## What needs to be done
Print each entry below precisely as shown.

## Material shown
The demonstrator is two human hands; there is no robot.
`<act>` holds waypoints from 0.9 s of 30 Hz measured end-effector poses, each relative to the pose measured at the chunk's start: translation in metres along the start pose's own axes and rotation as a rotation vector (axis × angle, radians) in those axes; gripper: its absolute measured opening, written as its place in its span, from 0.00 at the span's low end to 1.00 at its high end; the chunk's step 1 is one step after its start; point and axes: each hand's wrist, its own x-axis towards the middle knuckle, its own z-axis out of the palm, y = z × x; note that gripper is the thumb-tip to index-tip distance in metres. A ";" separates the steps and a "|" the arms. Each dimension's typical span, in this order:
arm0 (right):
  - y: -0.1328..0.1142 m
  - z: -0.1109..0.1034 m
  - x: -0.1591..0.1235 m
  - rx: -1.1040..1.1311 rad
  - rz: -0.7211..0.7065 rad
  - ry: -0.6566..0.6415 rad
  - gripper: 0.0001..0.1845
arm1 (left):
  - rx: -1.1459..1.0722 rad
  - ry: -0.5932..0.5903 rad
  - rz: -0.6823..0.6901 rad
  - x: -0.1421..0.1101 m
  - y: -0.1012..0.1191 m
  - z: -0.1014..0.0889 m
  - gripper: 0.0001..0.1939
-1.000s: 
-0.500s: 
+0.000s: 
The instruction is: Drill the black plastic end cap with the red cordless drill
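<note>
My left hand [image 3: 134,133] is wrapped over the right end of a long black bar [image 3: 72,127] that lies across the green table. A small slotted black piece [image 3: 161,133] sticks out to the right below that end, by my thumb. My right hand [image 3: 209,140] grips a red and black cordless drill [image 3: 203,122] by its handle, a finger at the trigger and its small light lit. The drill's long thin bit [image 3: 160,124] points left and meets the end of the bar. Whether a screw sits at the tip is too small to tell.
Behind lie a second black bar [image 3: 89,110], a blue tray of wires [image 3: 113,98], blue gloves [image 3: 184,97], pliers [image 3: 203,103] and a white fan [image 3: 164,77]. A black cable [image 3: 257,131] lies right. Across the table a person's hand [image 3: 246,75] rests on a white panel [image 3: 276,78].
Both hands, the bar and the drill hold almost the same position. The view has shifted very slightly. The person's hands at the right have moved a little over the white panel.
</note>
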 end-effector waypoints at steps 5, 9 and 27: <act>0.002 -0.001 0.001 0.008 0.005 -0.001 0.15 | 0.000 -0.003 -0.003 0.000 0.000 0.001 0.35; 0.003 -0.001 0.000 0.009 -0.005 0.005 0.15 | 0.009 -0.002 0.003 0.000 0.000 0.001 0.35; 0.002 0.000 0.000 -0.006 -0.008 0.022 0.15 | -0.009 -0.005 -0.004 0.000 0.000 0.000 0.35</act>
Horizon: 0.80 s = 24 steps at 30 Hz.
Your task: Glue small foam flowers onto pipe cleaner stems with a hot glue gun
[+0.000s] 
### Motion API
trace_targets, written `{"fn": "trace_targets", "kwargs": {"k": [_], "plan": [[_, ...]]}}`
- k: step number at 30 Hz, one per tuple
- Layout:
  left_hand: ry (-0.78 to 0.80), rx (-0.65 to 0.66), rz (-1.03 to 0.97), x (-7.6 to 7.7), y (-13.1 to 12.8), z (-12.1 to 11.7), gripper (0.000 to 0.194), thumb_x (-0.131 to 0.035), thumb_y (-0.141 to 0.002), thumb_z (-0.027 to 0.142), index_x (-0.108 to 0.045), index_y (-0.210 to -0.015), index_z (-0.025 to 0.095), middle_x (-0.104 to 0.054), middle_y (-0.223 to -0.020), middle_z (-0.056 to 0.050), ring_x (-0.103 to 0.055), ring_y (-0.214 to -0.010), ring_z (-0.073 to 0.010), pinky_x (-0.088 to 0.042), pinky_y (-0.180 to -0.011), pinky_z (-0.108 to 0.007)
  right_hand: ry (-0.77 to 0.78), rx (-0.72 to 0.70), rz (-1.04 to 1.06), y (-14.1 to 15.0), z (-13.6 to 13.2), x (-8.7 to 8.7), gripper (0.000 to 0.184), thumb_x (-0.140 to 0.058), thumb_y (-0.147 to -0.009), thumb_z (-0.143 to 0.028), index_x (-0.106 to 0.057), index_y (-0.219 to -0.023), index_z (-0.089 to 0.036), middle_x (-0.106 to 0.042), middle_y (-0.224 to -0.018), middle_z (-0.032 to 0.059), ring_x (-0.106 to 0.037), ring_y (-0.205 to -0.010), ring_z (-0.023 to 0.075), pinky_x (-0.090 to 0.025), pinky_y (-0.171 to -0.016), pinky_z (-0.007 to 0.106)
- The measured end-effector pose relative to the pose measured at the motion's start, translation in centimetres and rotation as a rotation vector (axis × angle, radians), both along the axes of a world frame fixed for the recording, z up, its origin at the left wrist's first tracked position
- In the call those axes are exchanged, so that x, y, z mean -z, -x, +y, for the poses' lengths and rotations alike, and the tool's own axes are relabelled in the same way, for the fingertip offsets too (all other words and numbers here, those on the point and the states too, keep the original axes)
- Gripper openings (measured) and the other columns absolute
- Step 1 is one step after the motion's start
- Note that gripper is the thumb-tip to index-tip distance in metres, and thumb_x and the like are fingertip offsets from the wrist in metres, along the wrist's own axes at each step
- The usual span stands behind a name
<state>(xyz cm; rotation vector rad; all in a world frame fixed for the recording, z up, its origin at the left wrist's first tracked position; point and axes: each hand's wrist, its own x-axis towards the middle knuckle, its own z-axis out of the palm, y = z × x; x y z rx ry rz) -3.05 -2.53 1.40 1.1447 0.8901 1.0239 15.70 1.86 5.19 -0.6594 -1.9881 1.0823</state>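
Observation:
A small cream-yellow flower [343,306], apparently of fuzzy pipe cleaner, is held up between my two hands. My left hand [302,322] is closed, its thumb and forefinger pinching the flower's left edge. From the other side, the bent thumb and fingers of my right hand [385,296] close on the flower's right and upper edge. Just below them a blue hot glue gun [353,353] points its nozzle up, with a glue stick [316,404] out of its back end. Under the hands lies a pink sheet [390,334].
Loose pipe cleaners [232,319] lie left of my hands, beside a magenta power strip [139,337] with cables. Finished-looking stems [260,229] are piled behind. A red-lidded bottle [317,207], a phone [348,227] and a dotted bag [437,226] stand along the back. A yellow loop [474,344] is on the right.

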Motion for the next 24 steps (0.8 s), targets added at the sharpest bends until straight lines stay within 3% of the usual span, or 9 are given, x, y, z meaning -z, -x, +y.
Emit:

## Solution to this problem
The demonstrator is two human hands; there is no robot.
`<act>` holds waypoints from 0.9 s of 30 Hz measured end-effector poses, each relative to the pose measured at the chunk's start: translation in metres along the start pose's own axes and rotation as a rotation vector (axis × angle, radians) in those axes; gripper: its absolute measured opening, written as its place in its span, from 0.00 at the span's low end to 1.00 at its high end; the chunk's step 1 is one step after its start; point and axes: each hand's wrist, its own x-axis towards the middle knuckle, its own z-axis out of the palm, y = z × x; note that gripper is the thumb-tip to index-tip distance in metres. A ";" separates the steps and a "|" the arms. Each dimension's typical span, in this order:
arm0 (right):
  - y: -0.1328..0.1142 m
  - z: -0.1109..0.1034 m
  - x: -0.1591..0.1235 m
  - rx: -1.1040..1.1311 rad
  - rz: -0.7211..0.7065 rad
  - ry: -0.6566..0.6415 rad
  - gripper: 0.0001..0.1845
arm1 (left):
  - rx: -1.1459..1.0722 rad
  - ry: -0.5932..0.5903 rad
  - rz: -0.6823..0.6901 rad
  - x: -0.1421..0.1101 m
  - y: -0.1012..0.1191 m
  - z: -0.1014..0.0889 m
  - gripper: 0.0001..0.1939
-1.000s: 
-0.500s: 
+0.000s: 
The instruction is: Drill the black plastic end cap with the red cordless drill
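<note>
My left hand [image 3: 134,133] is wrapped over the right end of a long black bar [image 3: 72,127] that lies across the green table. A small slotted black piece [image 3: 161,133] sticks out to the right below that end, by my thumb. My right hand [image 3: 209,140] grips a red and black cordless drill [image 3: 203,122] by its handle, a finger at the trigger and its small light lit. The drill's long thin bit [image 3: 160,124] points left and meets the end of the bar. Whether a screw sits at the tip is too small to tell.
Behind lie a second black bar [image 3: 89,110], a blue tray of wires [image 3: 113,98], blue gloves [image 3: 184,97], pliers [image 3: 203,103] and a white fan [image 3: 164,77]. A black cable [image 3: 257,131] lies right. Across the table a person's hand [image 3: 246,75] rests on a white panel [image 3: 276,78].
Both hands, the bar and the drill hold almost the same position. The view has shifted very slightly. The person's hands at the right have moved a little over the white panel.
</note>
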 end-effector waypoints at steps 5, 9 and 27: <act>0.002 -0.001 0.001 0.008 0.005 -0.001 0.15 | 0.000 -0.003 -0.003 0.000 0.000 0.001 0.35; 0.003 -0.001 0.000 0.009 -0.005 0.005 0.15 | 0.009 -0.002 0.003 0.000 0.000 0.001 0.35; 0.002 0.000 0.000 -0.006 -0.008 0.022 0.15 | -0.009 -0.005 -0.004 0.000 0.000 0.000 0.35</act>
Horizon: 0.80 s = 24 steps at 30 Hz.
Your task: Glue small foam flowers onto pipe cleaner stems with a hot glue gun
[+0.000s] 
### Motion API
trace_targets, written `{"fn": "trace_targets", "kwargs": {"k": [_], "plan": [[_, ...]]}}`
- k: step number at 30 Hz, one per tuple
- Layout:
  left_hand: ry (-0.78 to 0.80), rx (-0.65 to 0.66), rz (-1.03 to 0.97), x (-7.6 to 7.7), y (-13.1 to 12.8), z (-12.1 to 11.7), gripper (0.000 to 0.194), thumb_x (-0.131 to 0.035), thumb_y (-0.141 to 0.002), thumb_z (-0.027 to 0.142), index_x (-0.108 to 0.045), index_y (-0.210 to -0.015), index_z (-0.025 to 0.095), middle_x (-0.104 to 0.054), middle_y (-0.223 to -0.020), middle_z (-0.056 to 0.050), ring_x (-0.103 to 0.055), ring_y (-0.214 to -0.010), ring_z (-0.073 to 0.010), pinky_x (-0.088 to 0.042), pinky_y (-0.180 to -0.011), pinky_z (-0.108 to 0.007)
  right_hand: ry (-0.77 to 0.78), rx (-0.72 to 0.70), rz (-1.04 to 1.06), y (-14.1 to 15.0), z (-13.6 to 13.2), x (-8.7 to 8.7), gripper (0.000 to 0.184), thumb_x (-0.140 to 0.058), thumb_y (-0.147 to -0.009), thumb_z (-0.143 to 0.028), index_x (-0.106 to 0.057), index_y (-0.219 to -0.023), index_z (-0.089 to 0.036), middle_x (-0.106 to 0.042), middle_y (-0.224 to -0.018), middle_z (-0.032 to 0.059), ring_x (-0.106 to 0.037), ring_y (-0.205 to -0.010), ring_z (-0.023 to 0.075), pinky_x (-0.090 to 0.025), pinky_y (-0.171 to -0.016), pinky_z (-0.007 to 0.106)
- The measured end-effector pose relative to the pose measured at the motion's start, translation in centimetres and rotation as a rotation vector (axis × angle, radians), both along the axes of a world frame fixed for the recording, z up, its origin at the left wrist's first tracked position
- In the call those axes are exchanged, so that x, y, z mean -z, -x, +y, for the poses' lengths and rotations alike, and the tool's own axes are relabelled in the same way, for the fingertip offsets too (all other words and numbers here, those on the point and the states too, keep the original axes)
- Gripper openings (measured) and the other columns absolute
- Step 1 is one step after the motion's start
- Note that gripper is the thumb-tip to index-tip distance in metres, and thumb_x and the like are fingertip offsets from the wrist in metres, along the wrist's own axes at each step
- The usual span stands behind a name
<state>(xyz cm; rotation vector rad; all in a world frame fixed for the recording, z up, its origin at the left wrist's first tracked position; point and axes: each hand's wrist, its own x-axis towards the middle knuckle, its own z-axis out of the palm, y = z × x; x y z rx ry rz) -3.05 -2.53 1.40 1.1447 0.8901 1.0239 15.70 1.86 5.19 -0.6594 -1.9881 1.0823</state>
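Observation:
A small cream-yellow flower [343,306], apparently of fuzzy pipe cleaner, is held up between my two hands. My left hand [302,322] is closed, its thumb and forefinger pinching the flower's left edge. From the other side, the bent thumb and fingers of my right hand [385,296] close on the flower's right and upper edge. Just below them a blue hot glue gun [353,353] points its nozzle up, with a glue stick [316,404] out of its back end. Under the hands lies a pink sheet [390,334].
Loose pipe cleaners [232,319] lie left of my hands, beside a magenta power strip [139,337] with cables. Finished-looking stems [260,229] are piled behind. A red-lidded bottle [317,207], a phone [348,227] and a dotted bag [437,226] stand along the back. A yellow loop [474,344] is on the right.
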
Motion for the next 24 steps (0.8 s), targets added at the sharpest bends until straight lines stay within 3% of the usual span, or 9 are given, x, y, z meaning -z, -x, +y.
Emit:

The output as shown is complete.